Born Ruffians: « Juice »

Comme leur patronyme l’indique, Born Ruffians ne sont pas vraiment du genre à s’embarrasser de scrupules. Point culminant de 15 ans de carrière, Juice, leur nouvel album – et leur sixième à ce jour – est audacieux, aventureux et résolument décontracté. Le groupe – le chanteur/guitariste Luke Lalonde, le bassiste Mitch DeRosier et le batteur Steve Hamelin – crée un son qui s’engage à projeter toute la passion et la puissance d’un rock and roll très accordé. 

La trilette d’ouverture – « I Fall In Love Every Night », « Breathe » et »Dedication » – confirme cette évaluation, mais en vérité, il n’y a pas une seule chanson dans le set qui ne maintienne une posture punk dans l’attitude, l’aptitude ou une combinaison de ces éléments.

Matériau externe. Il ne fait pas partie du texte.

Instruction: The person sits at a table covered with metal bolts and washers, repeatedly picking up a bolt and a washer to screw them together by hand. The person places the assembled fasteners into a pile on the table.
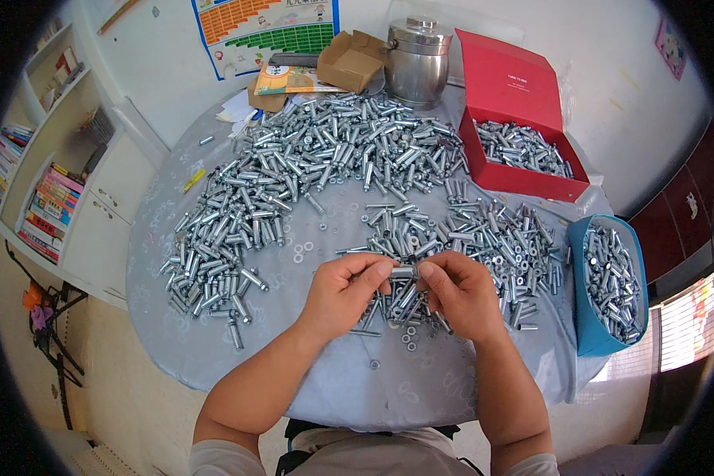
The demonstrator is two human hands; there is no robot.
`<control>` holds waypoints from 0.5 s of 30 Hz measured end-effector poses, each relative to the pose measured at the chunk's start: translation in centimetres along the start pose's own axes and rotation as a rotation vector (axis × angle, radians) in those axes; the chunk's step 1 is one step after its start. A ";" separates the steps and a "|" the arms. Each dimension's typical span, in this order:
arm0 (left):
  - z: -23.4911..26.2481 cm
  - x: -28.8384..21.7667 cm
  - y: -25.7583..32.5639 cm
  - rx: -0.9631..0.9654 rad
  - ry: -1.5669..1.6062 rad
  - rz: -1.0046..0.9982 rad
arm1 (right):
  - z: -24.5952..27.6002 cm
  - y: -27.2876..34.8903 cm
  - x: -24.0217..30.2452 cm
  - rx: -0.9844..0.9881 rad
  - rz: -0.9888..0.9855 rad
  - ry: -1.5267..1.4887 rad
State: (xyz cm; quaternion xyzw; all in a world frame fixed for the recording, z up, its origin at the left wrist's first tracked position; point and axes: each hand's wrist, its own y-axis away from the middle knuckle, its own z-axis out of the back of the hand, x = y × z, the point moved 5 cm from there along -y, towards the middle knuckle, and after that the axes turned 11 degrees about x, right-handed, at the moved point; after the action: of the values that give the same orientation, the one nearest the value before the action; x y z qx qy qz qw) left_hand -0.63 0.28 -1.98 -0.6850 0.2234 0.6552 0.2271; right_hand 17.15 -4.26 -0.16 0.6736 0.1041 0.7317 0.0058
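Over the near middle of the table, both my hands meet at one silvery expansion bolt (404, 272) lying roughly level. My left hand (343, 290) pinches its left end between thumb and fingers. At the other end the thumb and fingers of my right hand (462, 289) close round it, hiding the tip. Beneath and beyond the hands spreads a pile of loose metal sleeves, bolts and nuts (492, 246). A larger heap of expansion bolts (325, 143) curves across the far and left side. A few washers (299, 254) lie between the two piles.
A red lidded box (523, 184) and a blue bin (583, 317), both full of metal parts, stand at the right. Along the back are a steel pot (417, 67) and an open cardboard box (349, 62). A yellow tool (193, 180) lies left on the grey tablecloth (333, 397).
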 end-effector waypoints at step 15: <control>-0.1 0.1 -0.2 -0.021 0.058 -0.031 | 0.2 -0.5 -0.8 -0.019 0.096 0.087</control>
State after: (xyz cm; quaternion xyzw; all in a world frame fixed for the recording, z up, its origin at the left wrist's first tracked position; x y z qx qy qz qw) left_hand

Étant donné ce statut de groupe pop décalé, les Born Ruffians trouvent des raisons de se défouler tout en célébrant les possibilités infinies qu’offrent les choix et les risques. Non pas qu’il y ait toujours des raisons d’être optimiste ; « J’ai fait un rêve et tu n’étais pas là/réveille-moi de ce cauchemar » (I had a dream and you weren’t there/Please wake me up from this nightmare), se lamente Lalonde sur « Hey You », ironiquement la chanson la plus vertigineuse de tout l’album. La composition ajoute une touche de sobriété au ton autrement tumultueux de l’album. Les refrains feutrés sont plus roucoulants que caressants, un motif qui se retrouve dans le reste du disque.

En fait, les morceaux qui arrivent vers la fin de l’album optent pour la nuance par rapport au bruit entendu auparavant. « Squeaky » se cache sous la forme d’une douce sérénade, tandis que « Hazy Wav » » est, comme son titre l’indique, une cascade de sons sans paroles donnée à l’ambiance et à l’atmosphère. Le dernier morceau, « Wavy Haze », est plutôt une caresse froide, avec des harmonies feutrées qui transparaissent avec une sorte d’éclat éthéré.

Mais en fin de compte, Juice ne se révèle qu’après des écoutes répétées. Si Lalonde a des problèmes avec le monde en général, il fait un bon travail pour les masquer par des refrains délabrés. La cohérence ne compte pas pour beaucoup, mais c’est peut-être bien là le problème. Juice est un rappel rafraîchissant qu’il vaut mieux avoir l’air un peu déséquilibré que d’être toujours aussi commun et cohérent. De leur côté, les Born Ruffians servent toute la spontanéité que leur style fougueux permet avec un jus qui ne se dément pas.